Features of the Kranz Anatomy

• Division: In C3 plants such as rice, wheat, and oats, carbon fixation and subsequent photosynthetic processes, such as the Calvin Cycle, happen in the mesophyll cells. However, in C4 plants like maize, sugarcane, and certain grasses, processes are separated. Initially, carbon is captured and fixed in the mesophyll cells. It is then transported to bundle sheath cells where the actual Calvin Cycle—the sugar production part—occurs. These bundle sheath cells, specialized structures surrounding vascular bundles containing xylem for water transportation and phloem for nutrient transportation, are adapted to concentrate CO2.
• Efficiency: In C4 plants, carbon fixation occurs effectively twice—first in the mesophyll cells and then in the bundle sheath cells. In the mesophyll, CO2 is fixed into oxaloacetate using the enzyme PEPC. It quickly converts into malate and is transported to the bundle sheath. Here, it undergoes decarboxylation, releasing CO2 (along with pyruvate) once again!

The Second Carboxylation

After malate is metabolized to CO2 and pyruvate, this free CO2 is then used in a second carboxylation. However, instead of using PEP as the substrate, this carboxylation in the chloroplasts of the bundle sheath cells utilizes RuBP. Effectively, this second carboxylation follows a typical C3 pathway. The product of this second carboxylation, 3-PGA, is used for two purposes: glucose (sugar) production as well as the regeneration of RuBP, marking the first and last steps of the Calvin cycle.

CAM Pathway

The Crassulacean Acid Metabolism (CAM) pathway is the last of the fixation pathways. It is a variation of the C4 pathway. Initially discovered in flowering plants of the Crassulaceae family, it is particularly characteristic of succulents and certain aquatic plants. Like the C4 pathway, it conserves water and CO2 by reducing resource loss through photorespiration.

Features of the CAM Pathway

• Storage in Vacuoles: During the night, when stomata are open and atmospheric CO2 is available, CAM plants fix CO2 into organic acids, such as malate, using the PEPC. These organic acids are then stored in the vacuoles of mesophyll cells.

• Nighttime Accumulation: Storing organic acids at night allows CAM plants to avoid water loss through transpiration (water loss through stomata) during the day. This nighttime carbon fixation also reduces the risk of photorespiration.

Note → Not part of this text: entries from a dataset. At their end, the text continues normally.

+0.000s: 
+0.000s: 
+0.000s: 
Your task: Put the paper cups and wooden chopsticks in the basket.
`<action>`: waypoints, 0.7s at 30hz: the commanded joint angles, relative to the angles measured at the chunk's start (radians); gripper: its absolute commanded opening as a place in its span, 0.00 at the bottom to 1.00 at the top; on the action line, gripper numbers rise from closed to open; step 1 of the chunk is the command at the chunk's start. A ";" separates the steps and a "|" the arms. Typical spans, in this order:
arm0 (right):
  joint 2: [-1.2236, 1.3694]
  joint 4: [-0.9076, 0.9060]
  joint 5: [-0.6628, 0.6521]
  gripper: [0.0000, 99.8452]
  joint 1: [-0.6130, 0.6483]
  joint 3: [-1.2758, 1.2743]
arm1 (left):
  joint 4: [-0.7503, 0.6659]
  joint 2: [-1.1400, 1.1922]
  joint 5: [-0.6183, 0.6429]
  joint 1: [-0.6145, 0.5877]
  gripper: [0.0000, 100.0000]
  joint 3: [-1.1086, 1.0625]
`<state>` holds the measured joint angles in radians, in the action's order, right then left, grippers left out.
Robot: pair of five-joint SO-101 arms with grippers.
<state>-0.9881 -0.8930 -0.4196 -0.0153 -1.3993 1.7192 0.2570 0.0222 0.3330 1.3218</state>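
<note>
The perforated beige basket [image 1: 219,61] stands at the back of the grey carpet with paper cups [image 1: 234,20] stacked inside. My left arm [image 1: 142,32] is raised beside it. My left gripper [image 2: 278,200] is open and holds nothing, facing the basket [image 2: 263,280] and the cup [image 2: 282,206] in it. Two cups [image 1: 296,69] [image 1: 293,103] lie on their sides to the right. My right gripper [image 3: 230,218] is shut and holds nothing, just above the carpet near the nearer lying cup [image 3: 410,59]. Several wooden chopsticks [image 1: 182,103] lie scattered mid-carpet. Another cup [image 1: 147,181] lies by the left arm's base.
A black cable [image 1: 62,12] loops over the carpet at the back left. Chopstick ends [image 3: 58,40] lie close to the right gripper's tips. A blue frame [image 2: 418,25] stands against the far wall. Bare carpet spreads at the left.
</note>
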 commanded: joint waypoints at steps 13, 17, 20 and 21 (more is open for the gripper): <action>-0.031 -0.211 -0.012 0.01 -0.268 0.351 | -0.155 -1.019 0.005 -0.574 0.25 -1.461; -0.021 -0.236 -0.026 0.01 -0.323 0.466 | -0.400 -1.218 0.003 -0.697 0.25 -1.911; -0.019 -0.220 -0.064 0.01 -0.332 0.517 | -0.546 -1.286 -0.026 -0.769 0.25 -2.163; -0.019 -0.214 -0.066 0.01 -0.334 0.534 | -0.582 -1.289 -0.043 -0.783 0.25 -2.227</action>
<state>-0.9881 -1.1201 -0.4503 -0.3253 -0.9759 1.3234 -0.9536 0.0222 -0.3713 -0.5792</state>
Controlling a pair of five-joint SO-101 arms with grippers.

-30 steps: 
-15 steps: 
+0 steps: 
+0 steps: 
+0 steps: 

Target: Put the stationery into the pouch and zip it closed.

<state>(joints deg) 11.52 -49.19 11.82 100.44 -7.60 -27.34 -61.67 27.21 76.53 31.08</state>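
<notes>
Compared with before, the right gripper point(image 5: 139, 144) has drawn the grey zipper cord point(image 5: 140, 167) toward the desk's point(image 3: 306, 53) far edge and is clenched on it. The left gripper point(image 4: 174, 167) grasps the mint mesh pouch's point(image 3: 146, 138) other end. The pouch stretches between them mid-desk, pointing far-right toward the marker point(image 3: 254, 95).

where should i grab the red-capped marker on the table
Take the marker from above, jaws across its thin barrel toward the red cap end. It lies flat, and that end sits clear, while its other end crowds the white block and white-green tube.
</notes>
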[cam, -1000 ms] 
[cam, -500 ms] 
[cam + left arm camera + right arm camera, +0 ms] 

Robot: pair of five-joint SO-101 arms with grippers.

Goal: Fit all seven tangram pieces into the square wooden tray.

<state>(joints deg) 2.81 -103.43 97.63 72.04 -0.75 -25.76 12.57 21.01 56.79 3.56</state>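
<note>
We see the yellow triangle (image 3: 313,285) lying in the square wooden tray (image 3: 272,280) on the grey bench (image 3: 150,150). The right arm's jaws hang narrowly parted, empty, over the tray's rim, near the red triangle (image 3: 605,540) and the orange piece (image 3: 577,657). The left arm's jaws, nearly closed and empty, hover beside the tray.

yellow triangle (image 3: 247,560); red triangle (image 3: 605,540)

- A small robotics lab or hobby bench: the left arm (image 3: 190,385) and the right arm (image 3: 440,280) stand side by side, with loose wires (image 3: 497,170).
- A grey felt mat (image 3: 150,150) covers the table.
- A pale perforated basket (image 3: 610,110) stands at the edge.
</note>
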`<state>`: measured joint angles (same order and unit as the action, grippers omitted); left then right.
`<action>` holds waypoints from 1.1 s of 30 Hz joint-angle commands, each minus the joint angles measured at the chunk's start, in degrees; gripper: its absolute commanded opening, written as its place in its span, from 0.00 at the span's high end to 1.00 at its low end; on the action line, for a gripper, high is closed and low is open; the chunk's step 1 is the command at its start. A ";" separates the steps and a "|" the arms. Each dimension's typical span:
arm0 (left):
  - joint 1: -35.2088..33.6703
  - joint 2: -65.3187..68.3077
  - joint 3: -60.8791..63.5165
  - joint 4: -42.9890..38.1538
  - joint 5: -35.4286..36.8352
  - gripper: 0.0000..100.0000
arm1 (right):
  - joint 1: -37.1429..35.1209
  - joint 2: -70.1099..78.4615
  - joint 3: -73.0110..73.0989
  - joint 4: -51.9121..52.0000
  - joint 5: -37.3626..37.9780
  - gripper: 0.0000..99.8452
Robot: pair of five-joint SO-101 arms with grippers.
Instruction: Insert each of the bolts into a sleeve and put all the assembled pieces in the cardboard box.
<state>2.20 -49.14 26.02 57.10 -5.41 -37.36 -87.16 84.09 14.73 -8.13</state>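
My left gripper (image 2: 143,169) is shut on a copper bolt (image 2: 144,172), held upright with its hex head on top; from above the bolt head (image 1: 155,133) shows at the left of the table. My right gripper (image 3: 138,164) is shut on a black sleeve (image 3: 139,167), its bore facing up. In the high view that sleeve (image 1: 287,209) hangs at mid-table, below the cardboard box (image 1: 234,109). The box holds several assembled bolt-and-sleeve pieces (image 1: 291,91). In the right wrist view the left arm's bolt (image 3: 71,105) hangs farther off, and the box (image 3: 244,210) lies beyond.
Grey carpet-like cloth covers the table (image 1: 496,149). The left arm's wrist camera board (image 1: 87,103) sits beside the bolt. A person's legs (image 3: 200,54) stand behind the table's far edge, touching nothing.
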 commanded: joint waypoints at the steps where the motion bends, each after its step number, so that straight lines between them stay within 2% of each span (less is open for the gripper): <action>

• C3 Cycle During the Day: During the day, CAM plants use the stored organic acids in the Calvin Cycle (C3 pathway) within the same mesophyll cells. The organic acids undergo decarboxylation, releasing CO2 for use to produce sugars and other organic molecules.

Conclusion

Understanding the intricacies of carbon fixation pathways is challenging yet crucial. This process is one of the remarkable mechanisms within photosynthesis that sustains life on our planet. From the simple C3 pathway to the more intricate C4 and CAM pathways, plants have evolved diverse mechanisms to capture and utilize atmospheric carbon dioxide.

In essence, carbon fixation is indispensable for synthesizing organic molecules, serving as fundamental building blocks for plant growth and metabolism. It plays a pivotal role in the global carbon cycle, supporting ecosystems and life on Earth.